**Problem statement:**
Please report every line from the material that contains the word "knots".

**The data:**
--- --- ---
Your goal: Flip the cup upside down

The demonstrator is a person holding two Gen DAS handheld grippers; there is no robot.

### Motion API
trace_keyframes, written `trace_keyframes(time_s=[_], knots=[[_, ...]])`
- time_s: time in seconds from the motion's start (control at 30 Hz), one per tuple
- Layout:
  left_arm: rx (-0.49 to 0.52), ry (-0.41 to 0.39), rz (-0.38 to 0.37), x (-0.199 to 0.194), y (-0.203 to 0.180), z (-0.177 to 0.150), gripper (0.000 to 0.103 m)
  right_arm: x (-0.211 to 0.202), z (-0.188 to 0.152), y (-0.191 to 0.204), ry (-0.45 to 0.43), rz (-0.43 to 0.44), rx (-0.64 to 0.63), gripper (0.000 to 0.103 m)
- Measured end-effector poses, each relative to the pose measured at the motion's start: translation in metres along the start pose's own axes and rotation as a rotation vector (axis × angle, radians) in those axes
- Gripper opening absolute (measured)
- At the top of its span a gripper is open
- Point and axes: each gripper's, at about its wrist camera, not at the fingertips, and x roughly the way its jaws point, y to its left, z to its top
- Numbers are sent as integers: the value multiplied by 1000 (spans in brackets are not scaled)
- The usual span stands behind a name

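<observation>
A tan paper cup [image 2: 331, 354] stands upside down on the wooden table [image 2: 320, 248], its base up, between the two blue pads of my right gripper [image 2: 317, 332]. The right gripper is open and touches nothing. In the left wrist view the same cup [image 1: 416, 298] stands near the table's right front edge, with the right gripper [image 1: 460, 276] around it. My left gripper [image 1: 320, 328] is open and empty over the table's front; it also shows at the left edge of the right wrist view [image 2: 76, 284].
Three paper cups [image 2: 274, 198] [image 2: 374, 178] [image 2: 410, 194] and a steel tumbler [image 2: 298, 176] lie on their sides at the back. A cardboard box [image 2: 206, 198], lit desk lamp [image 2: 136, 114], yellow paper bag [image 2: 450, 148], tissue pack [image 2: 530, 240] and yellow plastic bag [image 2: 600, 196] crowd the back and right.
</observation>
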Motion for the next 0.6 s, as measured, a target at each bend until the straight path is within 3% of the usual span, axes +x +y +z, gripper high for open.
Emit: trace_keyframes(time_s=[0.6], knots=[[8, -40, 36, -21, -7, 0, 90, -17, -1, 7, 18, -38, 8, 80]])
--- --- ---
**Exercise output:**
trace_keyframes, written `trace_keyframes(time_s=[_], knots=[[_, ...]])`
Emit: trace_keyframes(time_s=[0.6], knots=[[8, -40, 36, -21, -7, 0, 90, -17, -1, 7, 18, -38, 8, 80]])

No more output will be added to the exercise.